Assignment: Within the material below, transcribe exactly the lines from the one holding "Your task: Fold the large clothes" through the one holding "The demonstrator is", keeping both ends and skipping the rest.

Dataset content:
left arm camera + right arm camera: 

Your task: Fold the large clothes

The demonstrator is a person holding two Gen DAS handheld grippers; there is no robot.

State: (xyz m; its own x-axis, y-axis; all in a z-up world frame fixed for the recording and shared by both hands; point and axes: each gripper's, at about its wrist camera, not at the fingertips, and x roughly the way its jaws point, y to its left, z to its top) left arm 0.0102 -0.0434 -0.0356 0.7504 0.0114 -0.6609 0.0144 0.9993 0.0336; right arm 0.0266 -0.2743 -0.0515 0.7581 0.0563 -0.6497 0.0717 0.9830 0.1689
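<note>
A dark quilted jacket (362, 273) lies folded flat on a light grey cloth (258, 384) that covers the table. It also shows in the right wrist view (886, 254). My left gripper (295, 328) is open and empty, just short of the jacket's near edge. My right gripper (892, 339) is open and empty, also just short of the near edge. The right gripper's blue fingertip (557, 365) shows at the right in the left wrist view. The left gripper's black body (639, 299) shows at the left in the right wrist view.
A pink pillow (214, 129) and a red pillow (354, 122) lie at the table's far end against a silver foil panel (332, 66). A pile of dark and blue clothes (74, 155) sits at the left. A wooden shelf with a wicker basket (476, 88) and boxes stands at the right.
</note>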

Task solution:
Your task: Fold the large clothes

The demonstrator is a person holding two Gen DAS handheld grippers; there is no robot.

The full output has been given.